Take the data from its first line. Print each line exactly until the line containing "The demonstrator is" has been printed too.

++++++++++

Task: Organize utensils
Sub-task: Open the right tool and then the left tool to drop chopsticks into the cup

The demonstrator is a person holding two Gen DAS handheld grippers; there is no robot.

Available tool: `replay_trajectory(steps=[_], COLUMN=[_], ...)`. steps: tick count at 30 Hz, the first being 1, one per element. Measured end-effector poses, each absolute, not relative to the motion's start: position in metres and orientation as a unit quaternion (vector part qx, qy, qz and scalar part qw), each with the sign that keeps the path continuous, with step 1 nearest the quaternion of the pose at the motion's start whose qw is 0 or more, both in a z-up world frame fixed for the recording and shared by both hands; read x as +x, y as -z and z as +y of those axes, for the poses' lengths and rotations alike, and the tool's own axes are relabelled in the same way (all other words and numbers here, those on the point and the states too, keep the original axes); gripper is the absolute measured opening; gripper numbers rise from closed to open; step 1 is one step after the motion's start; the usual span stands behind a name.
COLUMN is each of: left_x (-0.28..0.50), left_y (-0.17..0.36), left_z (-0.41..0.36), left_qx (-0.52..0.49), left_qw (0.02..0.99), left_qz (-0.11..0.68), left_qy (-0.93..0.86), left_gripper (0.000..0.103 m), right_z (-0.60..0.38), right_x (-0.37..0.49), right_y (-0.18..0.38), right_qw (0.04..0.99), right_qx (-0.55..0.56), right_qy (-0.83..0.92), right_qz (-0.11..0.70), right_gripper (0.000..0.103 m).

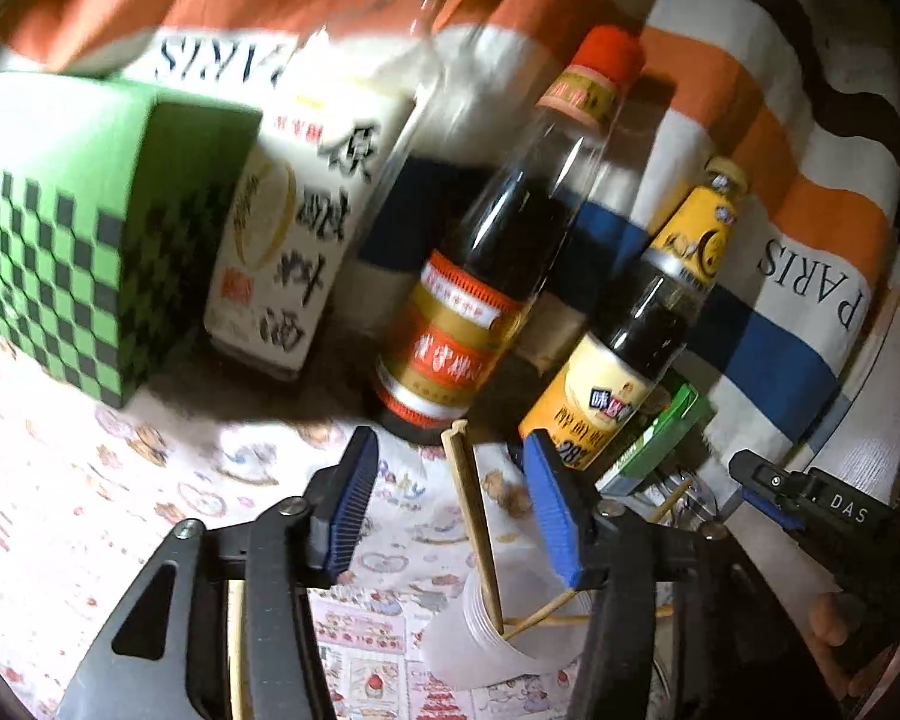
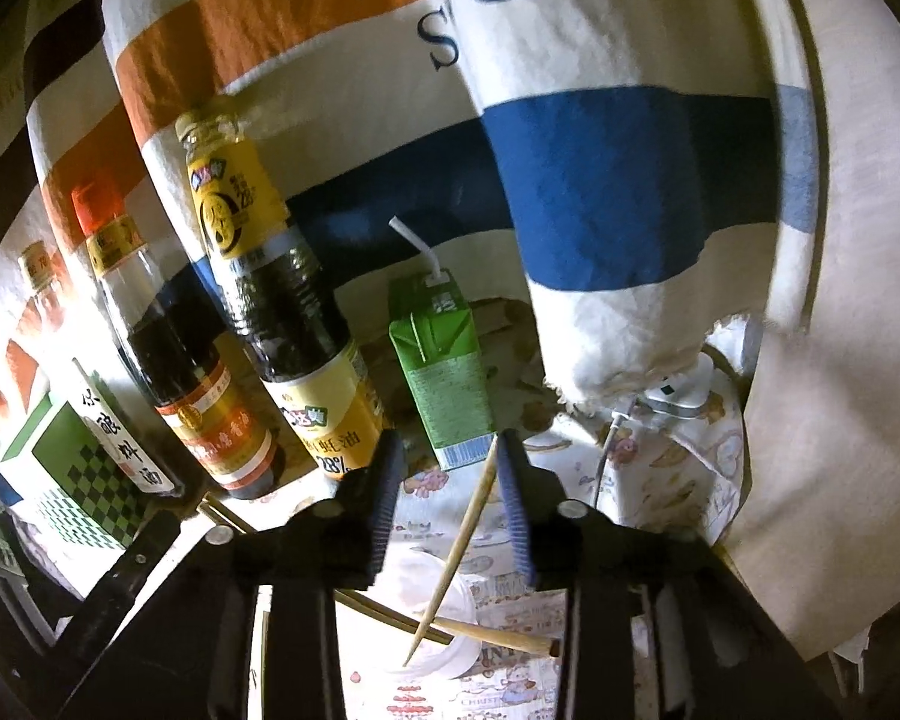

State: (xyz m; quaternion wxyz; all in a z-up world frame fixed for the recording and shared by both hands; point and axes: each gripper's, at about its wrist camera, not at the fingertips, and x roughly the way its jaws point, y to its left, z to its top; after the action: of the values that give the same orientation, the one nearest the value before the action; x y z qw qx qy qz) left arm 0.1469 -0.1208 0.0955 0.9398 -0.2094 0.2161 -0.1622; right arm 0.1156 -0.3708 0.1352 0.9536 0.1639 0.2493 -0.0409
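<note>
In the left wrist view my left gripper [image 1: 453,510] stands open over a translucent plastic cup [image 1: 462,651]. A wooden chopstick [image 1: 473,516] rises from the cup between the blue pads and touches neither. Thinner sticks [image 1: 540,612] lean in the same cup. My right gripper [image 1: 810,492] shows at the right edge there. In the right wrist view that gripper [image 2: 449,504] is open above the cup [image 2: 450,657]. A pointed bamboo stick [image 2: 459,546] slants down into it, its top close against the right pad [image 2: 513,498]. Another chopstick [image 2: 498,639] lies across the rim.
Behind the cup stand a red-capped dark sauce bottle [image 1: 486,276], a yellow-labelled one [image 1: 624,348], a white carton [image 1: 288,228] and a green checkered box [image 1: 72,240]. A green drink carton with a straw [image 2: 444,372] stands nearby. Striped cloth [image 2: 600,180] hangs behind.
</note>
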Motion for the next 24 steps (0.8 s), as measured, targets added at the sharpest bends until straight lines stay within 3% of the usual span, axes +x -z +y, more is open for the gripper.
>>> replay_trajectory(steps=[3,6,13,16,24], left_x=[0.139,0.131,0.113,0.105,0.061], left_y=[-0.106,-0.118,-0.14,-0.148,-0.177], left_z=[-0.121,-0.126,-0.138,-0.139,-0.122], left_qx=[-0.2,-0.174,-0.107,-0.098,-0.099], left_qw=[0.944,0.953,0.968,0.967,0.98], left_qz=[0.208,0.199,0.218,0.227,0.17], left_qy=[0.162,0.149,0.062,0.06,0.014], left_gripper=[0.055,0.057,0.066,0.072,0.09], right_z=[-0.372,-0.368,-0.355,-0.348,-0.336], right_x=[0.109,0.102,0.081,0.072,0.057], right_y=[-0.141,-0.148,-0.164,-0.17,-0.181], right_qw=[0.957,0.961,0.972,0.975,0.981], right_qx=[0.163,0.153,0.13,0.116,0.098], right_qy=[0.038,0.041,0.022,0.014,0.003], right_qz=[0.239,0.229,0.196,0.187,0.166], right_gripper=[0.053,0.054,0.069,0.077,0.085])
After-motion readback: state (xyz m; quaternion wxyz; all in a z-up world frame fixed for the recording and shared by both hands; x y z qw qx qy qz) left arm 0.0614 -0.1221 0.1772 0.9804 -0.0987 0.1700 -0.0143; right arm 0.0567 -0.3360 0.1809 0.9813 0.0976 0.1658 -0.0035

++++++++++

**YOUR RESPONSE**
Task: Organize utensils
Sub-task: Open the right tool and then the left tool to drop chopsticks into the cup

The demonstrator is a person holding two Gen DAS handheld grippers; there is no robot.

The response to this exercise is now complete.